これだけなら良いのですが、しかしこのアセチルコリンの分泌には副作用があります。実はタバコに含まれる成分であるニコチンはアセチルコリンの受容体にくっついて、アセチルコリンの受容を妨害してしまう作用があるのです。すると分泌されたアセチルコリンが余ってしまい、それらを全部受容するために脳はアセチルコリンの受容体を増加させます。こうなってしまうと、タバコを吸っておらず、アセチルコリンが大量分泌されていない時には受容体の数に対してアセチルコリンそのものの量が圧倒的に少ない状態になります。最終的にはアセチルコリンの受容がうまくいかなくなり、脳が「タバコを吸うと集中力が増す」のではなく「タバコを吸わないと集中できない」という構造に作り変えられてしまうのです。
タバコが脳の力を高めるように錯覚させる2つめの理由は、前述の通り喫煙によってストレスが解消されることです。しかし、冷静に考えてみると、喫煙によって解消されるストレスは、元々タバコが吸えなかったことによって溜まったもの。そもそもタバコを吸う習慣がなければストレスも生じなかったはずなのです。

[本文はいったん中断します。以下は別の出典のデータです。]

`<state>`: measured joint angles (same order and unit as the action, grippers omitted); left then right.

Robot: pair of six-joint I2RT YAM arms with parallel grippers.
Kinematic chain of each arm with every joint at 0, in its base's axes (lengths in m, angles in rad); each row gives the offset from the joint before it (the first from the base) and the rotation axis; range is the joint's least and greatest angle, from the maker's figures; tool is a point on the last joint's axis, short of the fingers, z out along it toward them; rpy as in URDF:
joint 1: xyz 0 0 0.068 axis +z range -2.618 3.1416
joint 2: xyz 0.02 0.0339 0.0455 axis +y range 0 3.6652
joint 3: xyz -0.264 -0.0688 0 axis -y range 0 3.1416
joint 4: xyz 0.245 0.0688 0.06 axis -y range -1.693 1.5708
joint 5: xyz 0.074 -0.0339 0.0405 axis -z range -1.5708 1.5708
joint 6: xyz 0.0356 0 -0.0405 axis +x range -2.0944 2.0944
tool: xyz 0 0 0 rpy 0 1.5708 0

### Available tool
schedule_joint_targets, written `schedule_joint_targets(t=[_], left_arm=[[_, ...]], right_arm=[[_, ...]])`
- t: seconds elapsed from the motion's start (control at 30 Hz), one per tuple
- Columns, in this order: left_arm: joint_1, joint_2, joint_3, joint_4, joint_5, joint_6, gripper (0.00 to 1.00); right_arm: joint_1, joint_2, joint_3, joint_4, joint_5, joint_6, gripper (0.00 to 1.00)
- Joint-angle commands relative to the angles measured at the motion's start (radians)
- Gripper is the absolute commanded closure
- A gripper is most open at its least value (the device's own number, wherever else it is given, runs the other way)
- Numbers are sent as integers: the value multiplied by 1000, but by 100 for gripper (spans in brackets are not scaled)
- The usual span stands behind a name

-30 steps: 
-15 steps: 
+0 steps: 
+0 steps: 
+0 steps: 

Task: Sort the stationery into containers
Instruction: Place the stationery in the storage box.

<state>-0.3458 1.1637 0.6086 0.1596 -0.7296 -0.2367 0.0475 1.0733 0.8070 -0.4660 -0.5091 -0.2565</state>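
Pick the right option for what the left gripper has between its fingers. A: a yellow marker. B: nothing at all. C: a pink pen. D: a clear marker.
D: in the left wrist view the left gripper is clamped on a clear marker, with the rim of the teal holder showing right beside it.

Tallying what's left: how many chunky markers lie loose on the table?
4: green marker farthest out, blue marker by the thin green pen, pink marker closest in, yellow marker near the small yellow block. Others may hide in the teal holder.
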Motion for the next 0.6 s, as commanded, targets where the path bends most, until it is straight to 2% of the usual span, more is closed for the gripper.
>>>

タバコが脳のパフォーマンスをより高くに引き上げているのではなく、タバコが吸えないストレスで低下していた脳のパフォーマンスが元に戻っただけのことです。

タバコは記憶力を奪う!

タバコが集中力を高めるという説はほぼウソと言っていい状態なのですが、さらにタバコが脳の記憶力を奪うという実験結果が出ています。

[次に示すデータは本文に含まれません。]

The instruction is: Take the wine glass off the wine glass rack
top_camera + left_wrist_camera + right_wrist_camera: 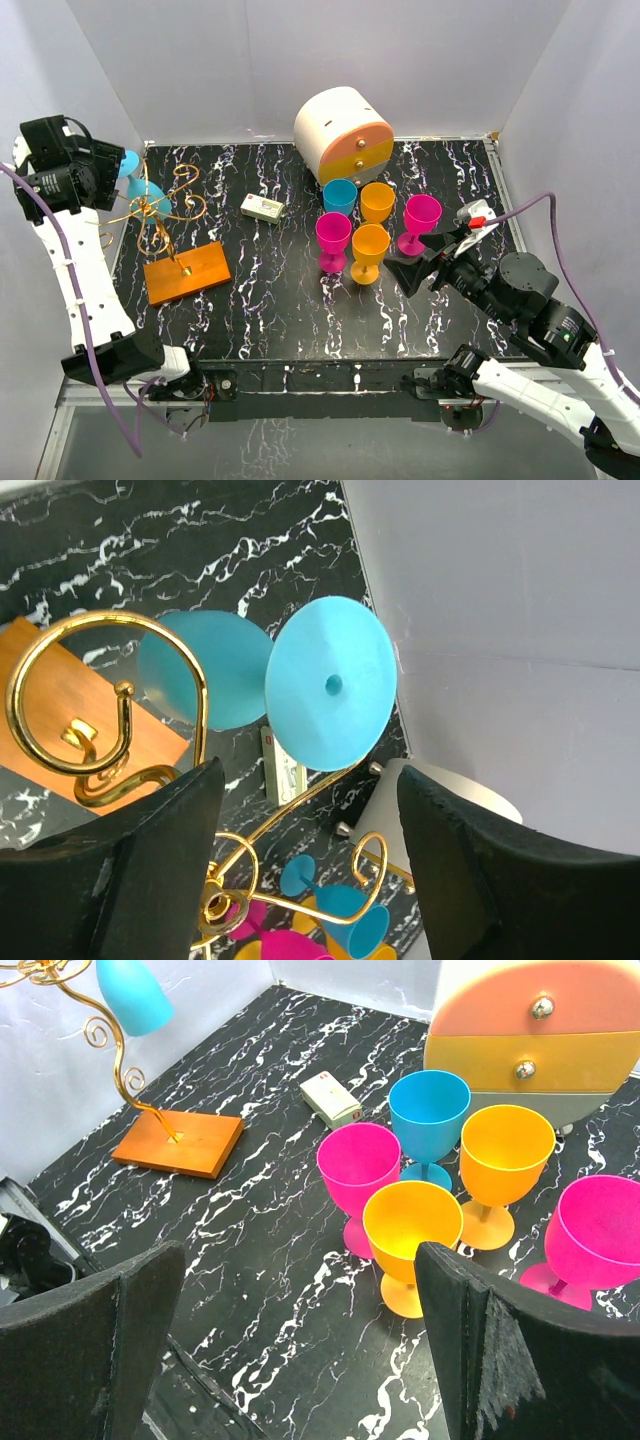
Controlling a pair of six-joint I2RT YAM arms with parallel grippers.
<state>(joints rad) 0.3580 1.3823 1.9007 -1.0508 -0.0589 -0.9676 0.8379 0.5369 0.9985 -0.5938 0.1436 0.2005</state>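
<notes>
The wine glass [146,196] is light blue and hangs bowl-down from the golden wire hooks of the wine glass rack [187,272] at the table's left. In the left wrist view its round foot [330,685] faces the camera, just beyond my left gripper [310,780]. That gripper's jaws stand apart on either side and touch nothing. In the top view the left gripper [110,168] sits beside the glass's foot, high at the left wall. My right gripper [300,1260] is open and empty, low over the table near the standing cups. The right wrist view shows the glass [135,995] and the rack's orange base [180,1140] far off.
A white-and-orange round drawer cabinet [342,133] stands at the back. Several cups stand in front of it: blue [340,197], orange [377,202], pink [421,218], pink [333,238], orange [369,248]. A small white box [263,208] lies between rack and cups.
</notes>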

英国のノーサンブリア大学で行われた実験の結果によると、喫煙者はタバコを吸っていない人に比べて記憶力テストの結果が悪く、なんと記憶力の3分の1が失われていたそうです。ただしあまりにも長年の喫煙習慣でない限りは、禁煙したまま生活することで失われた記憶力を取り戻すことが可能です。
もしもあなたが記憶力を高めたいと思っている喫煙者であるなら、少しずつでも禁煙する方向に意識を向けていったほうが良いかもしれません。